* Your assignment
Lines to restate from the data below: from the one containing "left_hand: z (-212" to the one containing "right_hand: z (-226", both included. Give them again exactly, and only them.

***** Source data *****

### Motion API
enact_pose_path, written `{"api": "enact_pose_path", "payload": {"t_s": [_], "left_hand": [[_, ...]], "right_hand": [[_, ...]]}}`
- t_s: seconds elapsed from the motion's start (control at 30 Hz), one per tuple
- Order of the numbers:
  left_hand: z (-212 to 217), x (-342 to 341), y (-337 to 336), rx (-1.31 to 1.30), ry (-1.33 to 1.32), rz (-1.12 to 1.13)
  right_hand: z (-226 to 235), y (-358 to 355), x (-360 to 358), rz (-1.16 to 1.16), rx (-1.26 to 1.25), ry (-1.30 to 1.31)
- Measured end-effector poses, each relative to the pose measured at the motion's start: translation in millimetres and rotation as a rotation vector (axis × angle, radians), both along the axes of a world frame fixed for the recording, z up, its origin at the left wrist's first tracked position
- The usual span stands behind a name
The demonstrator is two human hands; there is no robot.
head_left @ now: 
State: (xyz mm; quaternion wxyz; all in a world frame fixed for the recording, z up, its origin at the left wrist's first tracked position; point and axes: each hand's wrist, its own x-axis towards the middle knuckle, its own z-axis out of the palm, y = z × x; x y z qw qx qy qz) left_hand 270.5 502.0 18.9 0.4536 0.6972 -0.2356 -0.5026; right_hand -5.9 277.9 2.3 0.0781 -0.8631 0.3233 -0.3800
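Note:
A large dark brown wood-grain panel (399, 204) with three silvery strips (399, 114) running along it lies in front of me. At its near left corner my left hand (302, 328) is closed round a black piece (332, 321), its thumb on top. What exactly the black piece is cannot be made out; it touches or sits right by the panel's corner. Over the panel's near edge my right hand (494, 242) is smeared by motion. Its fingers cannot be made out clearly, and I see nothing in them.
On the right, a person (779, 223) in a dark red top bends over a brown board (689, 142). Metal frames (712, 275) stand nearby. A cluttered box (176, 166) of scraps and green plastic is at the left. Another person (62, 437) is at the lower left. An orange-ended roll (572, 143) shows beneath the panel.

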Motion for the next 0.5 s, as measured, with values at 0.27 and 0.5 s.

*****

* Expected output
  left_hand: z (-212 to 217), x (-342 to 341), y (-337 to 336), rx (-1.31 to 1.30), ry (-1.33 to 1.32), rz (-1.12 to 1.13)
  right_hand: z (-226 to 235), y (-358 to 355), x (-360 to 358), rz (-1.16 to 1.16), rx (-1.26 to 1.25), ry (-1.30 to 1.31)

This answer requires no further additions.